Gemini Man (2019)
Director: Ang Lee
Screenwriter: David Benioff, Billy Ray, Darren Lemke
Starring: Will Smith, Mary Elizabeth Winstead, Clive Owen, Benedict Wong
October is an unusual month to release an action movie, but 2018’s Venom showed that there’s money to be made. Paramount’s Gemini Man was released alongside the animated rendition of The Addams Family and Adam DeVine rom-com Jexi, but has thus far made $10million less than The Addams Family in North America and opened $35million under Joker in the Warner Bros movie’s second weekend. This was a tiny fraction of its $138million budget, and while audiences have liked it well enough (it currently holds a B+ Cinemascore), the film has been lambasted by critics. I can’t help but to wonder how the film would have been received if it was released in the summer, because this is exactly the kind of movie that would fit into blockbuster season.
Gemini Man follows Henry, an assassin played by Will Smith, who is being hunted by the US government under the direction of the head of a paramilitary company called Gemini. When Henry defeats the agents sent after him, his clone is dispatched to terminate him. What was shown in the trailer is basically what the audience gets – an action thriller that dances around the substance of its plot while remaining a source of entertainment.
As with most average action scripts, the plot undergoes the majority of its transitions through up-front exposition. Henry goes to Jack who tells him some information, Dani (Henry’s sidekick) gets the name of the person that made the decision to kill Henry from an assassin, but there aren’t any particularly clever ways the film divulges information. The closest it achieves in this regard is when Henry asks his clone where he was raised in order to know where to go for the final scene, but even that is conveyed through dialogue. What’s worse from a narrative perspective is that Henry, like many action heroes, is too invincible in and out of battle. His flaw as an assassin is that he’s too good of a person, but his flaw as a person is that he’s an assassin and can’t make solid human connections. It’s easy to accept that no one can match his skill, but he’s never caught by a stray bullet in an open space, and when he’s written into such dangerous situations this lack of realism truly detracts from the quality of the action.
The plot itself is fairly paint-by-numbers – a character visits a couple of different foreign countries before entering the final act where they seek to enact revenge on the bad guy – but it’s too similar in structure to Indiana Jones or Bourne to feel like something unique unto itself. The script has a habit of touching on themes like government corruption or the overreaching of corporations (especially privatized military), but it never ties the whole thing together into a positive or negative solution.
This simplicity is not without its benefits however, as Gemini Man’s focus upon its action and the tensions at its heart make for a movie that doesn’t get too bogged down with the morality of cloning. The concept is mentioned in passing, but the film doesn’t feature the same mire of ethical ideology that other movies featuring clones do, which is refreshing and makes for a more enjoyable albeit passive experience.
Ang Lee and his crew must also be given credit for managing to elevate the material given to them. The set design and cinematography are excellently constructed, especially regarding their use for building tension. There’s one particular chase scene through tight and short city streets that cause a distinct level of anxiety, which helps to make the protagonist someone to root for and care about. There’s also a fascinating use of lighting in close-combat scenes, with the costume work adding layers (literally and figuratively) to each of the characters, and helping to create some stunning visuals.
One of the biggest positives of Gemini Man is the performance of Will Smith, who is a joy to watch in both of his roles. His characters maintain a level of personality to accompany their serious assassin personas, and Smith is the key to keeping the movie’s levity from becoming too grating. There are moments where the old version of his character has to hit on Winstead’s Dani, and it feels out of place and awkward, but that’s more on the script than the acting. Winstead is actually good in her role as a proactive undercover agent, but Clive Owen doesn’t get much to work with at all – his antagonist is barely in the film and his character’s motivations for acting as he does feel tacked on to say the least.
If you see the film in its 3D high frame rate format, prepare for an off-putting hyperrealistic image.
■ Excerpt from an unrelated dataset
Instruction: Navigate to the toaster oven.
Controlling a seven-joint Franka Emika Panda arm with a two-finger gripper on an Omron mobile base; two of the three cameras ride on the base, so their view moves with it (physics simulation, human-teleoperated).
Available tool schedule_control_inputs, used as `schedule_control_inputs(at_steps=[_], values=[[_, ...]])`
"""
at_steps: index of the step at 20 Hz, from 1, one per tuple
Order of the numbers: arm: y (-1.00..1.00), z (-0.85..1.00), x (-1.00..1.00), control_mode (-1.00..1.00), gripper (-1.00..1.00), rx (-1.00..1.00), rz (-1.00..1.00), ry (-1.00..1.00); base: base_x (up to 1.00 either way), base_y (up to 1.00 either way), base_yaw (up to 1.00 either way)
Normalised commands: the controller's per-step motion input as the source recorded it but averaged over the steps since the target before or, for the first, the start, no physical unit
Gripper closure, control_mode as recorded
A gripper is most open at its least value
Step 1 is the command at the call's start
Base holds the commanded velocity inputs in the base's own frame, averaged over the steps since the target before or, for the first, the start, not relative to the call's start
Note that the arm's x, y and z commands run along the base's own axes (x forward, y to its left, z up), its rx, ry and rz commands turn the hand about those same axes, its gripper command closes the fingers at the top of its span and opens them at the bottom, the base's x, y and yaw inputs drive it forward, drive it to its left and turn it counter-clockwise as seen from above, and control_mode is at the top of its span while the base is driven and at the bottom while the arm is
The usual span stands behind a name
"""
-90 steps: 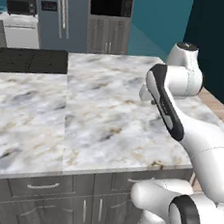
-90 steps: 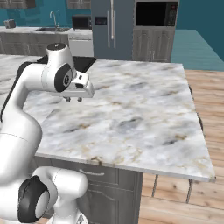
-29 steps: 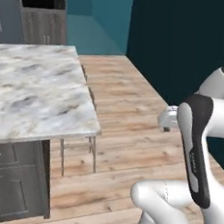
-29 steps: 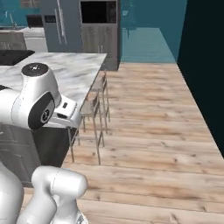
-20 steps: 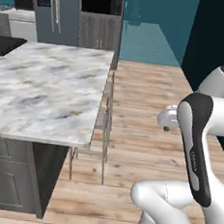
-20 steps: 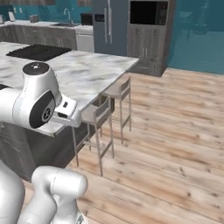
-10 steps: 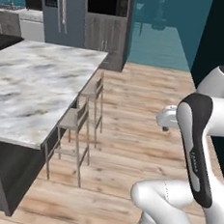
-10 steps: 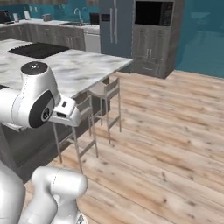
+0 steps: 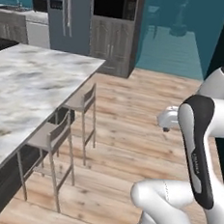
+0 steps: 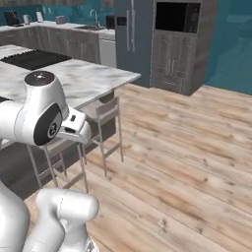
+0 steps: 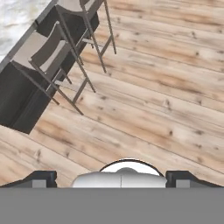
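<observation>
Facing bare plank floor (image 10: 197, 162) beside the marble island (image 9: 24, 81) and stools (image 9: 51, 137); gripper (image 11: 112, 177) fingers wide apart, empty. Toaster oven (image 9: 40, 4), seemingly that dark box, sits on the back counter by the fridge (image 9: 70, 13).

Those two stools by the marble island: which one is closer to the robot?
The nearer stool is the one lower in the left base view, tucked at the island edge. The other stool stands beyond it, towards the island's far corner and the tall grey cabinets.
</observation>
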Motion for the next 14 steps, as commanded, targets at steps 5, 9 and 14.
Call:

At times, characters can feel separated from the set like it was green screened (maybe it was), but it’s unclear how much of that is because of the 3D versus the frame rate. One slow motion sequence, shot at 1000fps on a Phantom Flex4K, looks stunning, and Will Smith’s full CGI character looks brilliant (especially when compared to Tarkin in Rogue One). The technical showing from this film is what ultimately makes the picture worth its run-time, and it will be interesting to see how other films go on to utilize these effects.
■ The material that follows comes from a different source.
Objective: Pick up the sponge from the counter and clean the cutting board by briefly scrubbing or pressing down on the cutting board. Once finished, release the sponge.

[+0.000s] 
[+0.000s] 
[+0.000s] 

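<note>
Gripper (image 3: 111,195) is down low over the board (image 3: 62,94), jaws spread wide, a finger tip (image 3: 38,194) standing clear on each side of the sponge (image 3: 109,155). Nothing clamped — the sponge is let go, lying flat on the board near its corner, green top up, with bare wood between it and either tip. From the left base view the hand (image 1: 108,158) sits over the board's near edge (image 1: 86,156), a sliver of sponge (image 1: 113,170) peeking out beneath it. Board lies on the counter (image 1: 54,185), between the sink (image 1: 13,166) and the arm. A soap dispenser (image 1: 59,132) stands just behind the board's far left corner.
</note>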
Overall, Gemini Man is a competent film that suffers from a mediocre script like the majority of films in the genre (and let’s be honest, what else could we have expected from a script that has been touched by David Benioff, the architect of ‘Game of Thrones’s’ ruin). John Wick and Fury Road are rare deviations from the average quality of a given action film, but there’s always a place for movies like Gemini Man. Unfortunately, that place is between May and August, and not the middle of Halloween season.